Required action: Starting at the first line below, copy through to the last line exactly.

____________________

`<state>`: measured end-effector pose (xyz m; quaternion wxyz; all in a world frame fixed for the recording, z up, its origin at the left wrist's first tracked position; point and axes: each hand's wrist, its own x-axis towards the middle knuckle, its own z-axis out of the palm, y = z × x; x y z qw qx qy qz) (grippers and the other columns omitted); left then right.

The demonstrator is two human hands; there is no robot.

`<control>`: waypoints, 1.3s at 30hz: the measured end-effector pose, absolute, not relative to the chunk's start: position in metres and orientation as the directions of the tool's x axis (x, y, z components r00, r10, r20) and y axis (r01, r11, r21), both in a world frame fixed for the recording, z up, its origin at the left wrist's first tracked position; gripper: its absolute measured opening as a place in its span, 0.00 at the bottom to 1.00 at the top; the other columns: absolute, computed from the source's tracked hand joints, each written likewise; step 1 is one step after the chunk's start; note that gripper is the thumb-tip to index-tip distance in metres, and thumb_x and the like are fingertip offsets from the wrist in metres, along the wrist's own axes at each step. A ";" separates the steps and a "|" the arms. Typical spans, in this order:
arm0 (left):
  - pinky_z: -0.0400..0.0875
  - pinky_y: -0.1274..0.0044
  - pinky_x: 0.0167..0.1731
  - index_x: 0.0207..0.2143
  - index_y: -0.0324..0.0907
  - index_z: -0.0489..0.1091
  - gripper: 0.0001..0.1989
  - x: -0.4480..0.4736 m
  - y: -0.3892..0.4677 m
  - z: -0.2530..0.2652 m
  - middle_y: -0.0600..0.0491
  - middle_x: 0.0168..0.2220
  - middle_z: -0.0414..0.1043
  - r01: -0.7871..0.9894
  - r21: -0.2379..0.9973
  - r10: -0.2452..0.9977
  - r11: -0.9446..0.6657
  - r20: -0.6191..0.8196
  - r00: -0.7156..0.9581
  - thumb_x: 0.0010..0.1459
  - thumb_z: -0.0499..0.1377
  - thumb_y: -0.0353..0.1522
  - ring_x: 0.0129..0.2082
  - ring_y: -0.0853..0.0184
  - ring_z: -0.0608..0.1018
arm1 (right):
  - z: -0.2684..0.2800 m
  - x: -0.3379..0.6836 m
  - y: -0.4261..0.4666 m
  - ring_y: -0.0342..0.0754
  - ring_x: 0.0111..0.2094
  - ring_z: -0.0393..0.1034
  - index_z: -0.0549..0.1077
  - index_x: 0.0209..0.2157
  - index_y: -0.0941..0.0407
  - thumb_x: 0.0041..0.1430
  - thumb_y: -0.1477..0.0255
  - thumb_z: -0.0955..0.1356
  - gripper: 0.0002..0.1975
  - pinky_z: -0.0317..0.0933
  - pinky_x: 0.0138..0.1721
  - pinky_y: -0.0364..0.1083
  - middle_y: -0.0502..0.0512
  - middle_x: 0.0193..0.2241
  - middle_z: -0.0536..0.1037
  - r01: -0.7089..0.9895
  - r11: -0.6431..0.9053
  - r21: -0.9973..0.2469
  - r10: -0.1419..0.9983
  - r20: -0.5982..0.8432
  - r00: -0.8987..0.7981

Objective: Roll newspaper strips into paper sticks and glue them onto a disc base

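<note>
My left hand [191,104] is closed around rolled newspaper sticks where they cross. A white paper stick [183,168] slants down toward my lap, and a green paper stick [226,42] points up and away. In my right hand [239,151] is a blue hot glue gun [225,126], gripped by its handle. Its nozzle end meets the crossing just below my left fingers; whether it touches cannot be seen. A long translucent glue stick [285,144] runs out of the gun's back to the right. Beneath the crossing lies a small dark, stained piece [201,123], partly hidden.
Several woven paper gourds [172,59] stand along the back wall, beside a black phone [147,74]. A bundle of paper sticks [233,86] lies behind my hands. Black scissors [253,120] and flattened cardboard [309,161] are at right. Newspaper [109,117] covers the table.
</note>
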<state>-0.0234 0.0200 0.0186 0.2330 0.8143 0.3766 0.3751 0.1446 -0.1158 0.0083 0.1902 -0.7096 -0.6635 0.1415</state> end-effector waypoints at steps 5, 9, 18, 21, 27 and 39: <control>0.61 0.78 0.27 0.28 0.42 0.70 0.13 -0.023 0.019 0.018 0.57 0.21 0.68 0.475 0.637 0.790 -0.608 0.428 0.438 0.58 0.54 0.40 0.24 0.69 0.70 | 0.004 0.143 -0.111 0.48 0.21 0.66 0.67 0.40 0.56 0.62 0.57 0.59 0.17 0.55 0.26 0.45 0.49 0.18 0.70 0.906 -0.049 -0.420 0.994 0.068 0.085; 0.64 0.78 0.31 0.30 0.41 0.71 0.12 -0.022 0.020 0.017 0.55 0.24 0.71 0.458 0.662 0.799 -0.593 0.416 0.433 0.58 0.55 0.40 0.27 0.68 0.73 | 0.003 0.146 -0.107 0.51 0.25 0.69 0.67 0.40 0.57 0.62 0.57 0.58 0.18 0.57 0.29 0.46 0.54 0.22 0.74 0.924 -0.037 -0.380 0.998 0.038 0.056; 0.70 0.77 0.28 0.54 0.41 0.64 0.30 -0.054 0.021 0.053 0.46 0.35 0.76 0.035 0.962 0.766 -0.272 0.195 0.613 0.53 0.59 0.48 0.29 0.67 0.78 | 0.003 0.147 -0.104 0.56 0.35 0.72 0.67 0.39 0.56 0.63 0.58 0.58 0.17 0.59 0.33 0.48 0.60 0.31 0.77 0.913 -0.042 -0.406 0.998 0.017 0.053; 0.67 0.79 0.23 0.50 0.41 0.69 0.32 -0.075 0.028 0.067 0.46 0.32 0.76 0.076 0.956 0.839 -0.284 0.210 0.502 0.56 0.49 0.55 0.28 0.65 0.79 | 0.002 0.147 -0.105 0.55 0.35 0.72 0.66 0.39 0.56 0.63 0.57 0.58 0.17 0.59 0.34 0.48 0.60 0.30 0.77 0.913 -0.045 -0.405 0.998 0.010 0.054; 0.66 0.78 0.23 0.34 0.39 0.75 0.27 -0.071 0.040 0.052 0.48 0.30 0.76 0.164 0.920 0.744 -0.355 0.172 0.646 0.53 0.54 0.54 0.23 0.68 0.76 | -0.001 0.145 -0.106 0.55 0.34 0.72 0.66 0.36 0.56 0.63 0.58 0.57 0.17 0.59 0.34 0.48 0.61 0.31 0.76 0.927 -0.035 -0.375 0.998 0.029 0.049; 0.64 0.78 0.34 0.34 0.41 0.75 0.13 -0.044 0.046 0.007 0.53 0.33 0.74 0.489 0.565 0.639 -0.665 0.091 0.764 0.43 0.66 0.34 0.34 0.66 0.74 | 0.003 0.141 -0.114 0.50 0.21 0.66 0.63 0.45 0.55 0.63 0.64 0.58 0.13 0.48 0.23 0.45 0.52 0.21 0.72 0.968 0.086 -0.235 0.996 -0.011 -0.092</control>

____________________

Solution to the exercise:
`<state>`: measured end-effector pose (xyz m; quaternion wxyz; all in a world frame fixed for the recording, z up, its origin at the left wrist's first tracked position; point and axes: each hand's wrist, its own x-axis towards the middle knuckle, its own z-axis out of the palm, y = z × x; x y z qw qx qy qz) (grippers and the other columns omitted); left then right.

The demonstrator is two human hands; there is no robot.

`<control>`: waypoints, 1.3s at 30hz: the measured end-effector pose, absolute, not relative to the chunk's start: position in metres and orientation as the directions of the tool's x axis (x, y, z components r00, r10, r20) and y axis (r01, r11, r21), both in a world frame fixed for the recording, z up, its origin at the left wrist's first tracked position; gripper: its absolute measured opening as a place in its span, 0.00 at the bottom to 1.00 at the top; the other columns: absolute, computed from the source's tracked hand joints, each written likewise; step 1 is one step after the chunk's start; note that gripper is the thumb-tip to index-tip distance in metres, and thumb_x and the like are fingertip offsets from the wrist in metres, along the wrist's own axes at each step. A ";" separates the steps and a "|" the arms. Typical spans, in this order:
arm0 (left):
  - pinky_z: -0.0400..0.0875
  - pinky_y: -0.1274..0.0044
  - pinky_x: 0.0167..0.1731
  - index_x: 0.0207..0.2143
  - index_y: -0.0324..0.0907
  - index_z: -0.0489..0.1091
  - gripper: 0.0001..0.1989
  - x: -0.4480..0.4736 m
  - y: -0.3892..0.4677 m
  - z: -0.2530..0.2652 m
  - middle_y: -0.0600..0.0491
  - middle_x: 0.0168..0.2220
  - middle_z: -0.0414..0.1043
  - r01: -0.7871..0.9894
  - r21: -0.2379..0.9973
  - r10: -0.2452..0.9977
  - r11: -0.9446..0.6657
  - r20: -0.6191..0.8196
  - r00: -0.7156..0.9581
  - thumb_x: 0.0010..0.1459
  - thumb_z: -0.0499..0.1377
  - thumb_y: -0.0353..0.1522
  - ring_x: 0.0129..0.2082
  - ring_y: -0.0853..0.0184
  - ring_z: -0.0608..0.1018
arm1 (right):
  - z: -0.2684..0.2800 m
  - x: -0.3379..0.6836 m
  - y: -0.4261..0.4666 m
  - ring_y: -0.0342..0.0754
  - ring_x: 0.0111..0.2094
  - ring_z: -0.0393..0.1034
  - index_z: -0.0549..0.1077
  - index_x: 0.0209..0.2157
  - index_y: -0.0941..0.0407
  - thumb_x: 0.0041..0.1430
  - thumb_y: -0.1477..0.0255
  - thumb_z: -0.0955..0.1356
  - gripper: 0.0002..0.1975
  - pinky_z: -0.0317..0.0933
  - pinky_x: 0.0138..0.1721
  - pinky_y: -0.0364..0.1083
  - middle_y: -0.0502..0.0512
  - middle_x: 0.0193..0.2241
  - middle_z: -0.0536..0.1037
  - r01: -0.7089..0.9895
  - r11: -0.6431..0.9053
  - r21: -0.9973..0.2469
  - r10: -0.1419..0.9983
  - r20: -0.5982..0.8432
  - r00: -0.8987..0.7981

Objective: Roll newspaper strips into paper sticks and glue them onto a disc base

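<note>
My left hand [191,104] is closed around rolled newspaper sticks where they cross. A white paper stick [183,168] slants down toward my lap, and a green paper stick [226,42] points up and away. In my right hand [239,151] is a blue hot glue gun [225,126], gripped by its handle. Its nozzle end meets the crossing just below my left fingers; whether it touches cannot be seen. A long translucent glue stick [285,144] runs out of the gun's back to the right. Beneath the crossing lies a small dark, stained piece [201,123], partly hidden.
Several woven paper gourds [172,59] stand along the back wall, beside a black phone [147,74]. A bundle of paper sticks [233,86] lies behind my hands. Black scissors [253,120] and flattened cardboard [309,161] are at right. Newspaper [109,117] covers the table.
</note>
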<state>-0.0234 0.0200 0.0186 0.2330 0.8143 0.3766 0.3751 0.1446 -0.1158 0.0083 0.1902 -0.7096 -0.6635 0.1415</state> end-effector waypoints at steps 5, 9, 18, 21, 27 and 39: <control>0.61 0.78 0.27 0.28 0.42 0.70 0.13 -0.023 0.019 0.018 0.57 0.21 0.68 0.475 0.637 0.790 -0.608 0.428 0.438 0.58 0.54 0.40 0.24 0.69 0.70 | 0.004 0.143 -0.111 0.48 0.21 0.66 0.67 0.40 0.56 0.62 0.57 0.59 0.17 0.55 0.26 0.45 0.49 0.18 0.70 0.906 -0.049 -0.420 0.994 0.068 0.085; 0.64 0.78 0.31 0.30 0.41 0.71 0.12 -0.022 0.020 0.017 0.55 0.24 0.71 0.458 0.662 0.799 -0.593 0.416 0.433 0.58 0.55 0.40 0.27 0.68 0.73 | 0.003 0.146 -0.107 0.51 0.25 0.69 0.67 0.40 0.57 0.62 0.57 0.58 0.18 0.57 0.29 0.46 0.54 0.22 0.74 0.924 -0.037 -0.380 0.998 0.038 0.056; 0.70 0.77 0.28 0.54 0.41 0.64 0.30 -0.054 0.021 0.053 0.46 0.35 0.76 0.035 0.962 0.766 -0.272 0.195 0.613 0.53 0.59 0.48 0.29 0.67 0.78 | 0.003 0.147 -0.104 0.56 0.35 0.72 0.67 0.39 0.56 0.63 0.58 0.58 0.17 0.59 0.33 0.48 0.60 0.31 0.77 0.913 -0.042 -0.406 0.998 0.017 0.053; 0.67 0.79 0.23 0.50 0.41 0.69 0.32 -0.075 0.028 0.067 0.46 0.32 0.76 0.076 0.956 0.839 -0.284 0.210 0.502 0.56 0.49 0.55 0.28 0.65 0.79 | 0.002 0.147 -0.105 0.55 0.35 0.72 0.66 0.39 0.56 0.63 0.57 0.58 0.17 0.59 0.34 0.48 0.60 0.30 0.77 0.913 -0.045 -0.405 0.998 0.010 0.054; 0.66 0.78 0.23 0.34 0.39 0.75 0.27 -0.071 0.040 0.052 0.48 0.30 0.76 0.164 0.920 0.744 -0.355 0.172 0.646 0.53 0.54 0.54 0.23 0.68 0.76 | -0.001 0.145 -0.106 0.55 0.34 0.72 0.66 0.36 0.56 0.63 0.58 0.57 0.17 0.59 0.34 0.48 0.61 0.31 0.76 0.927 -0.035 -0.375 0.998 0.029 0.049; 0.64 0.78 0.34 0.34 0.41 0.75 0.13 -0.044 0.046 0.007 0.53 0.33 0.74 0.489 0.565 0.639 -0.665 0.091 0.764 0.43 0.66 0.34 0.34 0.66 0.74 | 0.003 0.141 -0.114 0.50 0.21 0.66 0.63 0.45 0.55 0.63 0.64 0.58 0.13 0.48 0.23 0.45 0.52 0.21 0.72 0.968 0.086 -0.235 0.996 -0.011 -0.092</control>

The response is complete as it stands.